4. The second application is supported by the Annexed Affidavit sworn by Erick Nyongesa Wanjala, the 2nd Applicant herein where he avers as follows:a.That I was arrested, convicted and sentenced to serve 50 years’ imprisonment for the offence of Robbery with violence.b.That I did appeal the conviction and sentence and my appeal succeeded partially and my sentence was reduced to 8 years’ imprisonment.c.That I spent 1 year in remand custody.d.That may this Honourable Court exercise section 333(2) of the CPC and allow my sentence to commence as mitigated and allow it to run from the date of arrest.
Analysis and Determination 5. I have read and considered the consolidated applications and the affidavit in support and the main issue for determination herein is whether this Application has merit.

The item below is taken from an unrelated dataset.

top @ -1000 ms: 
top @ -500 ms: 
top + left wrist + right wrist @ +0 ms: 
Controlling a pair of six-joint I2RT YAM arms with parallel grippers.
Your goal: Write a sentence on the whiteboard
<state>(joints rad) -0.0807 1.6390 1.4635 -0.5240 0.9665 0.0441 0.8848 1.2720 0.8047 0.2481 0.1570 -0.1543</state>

6. Firstly, it is imperative to mention that the jurisdiction of a court of law is donated by the constitution and the statute was in Samuel Kamau Macharia vs KCB & 2 Others Civil Application No. 2 of 2011, where the court stated:“A court’s jurisdiction flows from either the constitution or legislation or both. Thus a court of law can only exercise jurisdiction as conferred by the constitution or other written law. It cannot arrogate to itself jurisdiction exceeding that which is conferred upon it by law.”
7. Article 165(6) of the Constitution empowers the High Court to exercise supervisory jurisdiction over subordinate courts. In that respect the High Court can call for any record of a subordinate court so as to satisfy itself as to the correctness or legality of any order or sentence issued by the subordinate court. However, the subordinate court has no power to call for the record of the High Court with a view to reviewing it. It is clear from the provision stated above that a person can only apply for review of an order or sentence in a criminal case to a higher court.
8. Under Article 165(6) & (7) as read with Article 50(6) a & b of the Constitution of Kenya 2010 together with the provisions of section 362 of the Criminal Procedure Code, the High Court has power to call for the record of a subordinate court to review any order or ruling or even judgement pronounced by that other court. The letter and spirit of this provisions are that while discharging this duty, it has inherent powers to revisit, scrutinize, to re-examine those orders made earlier and ceased with jurisdiction, the legal imperatives is that it can be able to make such other orders in furtherance of the interest of justice.
9. The duty of the court is therefore to identify errors of fact or law or mistake of any such impugned decisions and appropriately address them. The enabling provisions under section 362 of the Criminal Procedure Code is sometimes very scanty on the procedural protocols upon which the court can then proceed to review the impugned decision. However, there are more inspirational provisions which the court can draw from given the anchor of Article 50(6) a & b of the Constitution which also entrenches review jurisdiction of the High Court on new compelling evidence within the scope of section 80 of the Civil Procedure Act and Order 45, rule 1 of the Civil Procedure Rules.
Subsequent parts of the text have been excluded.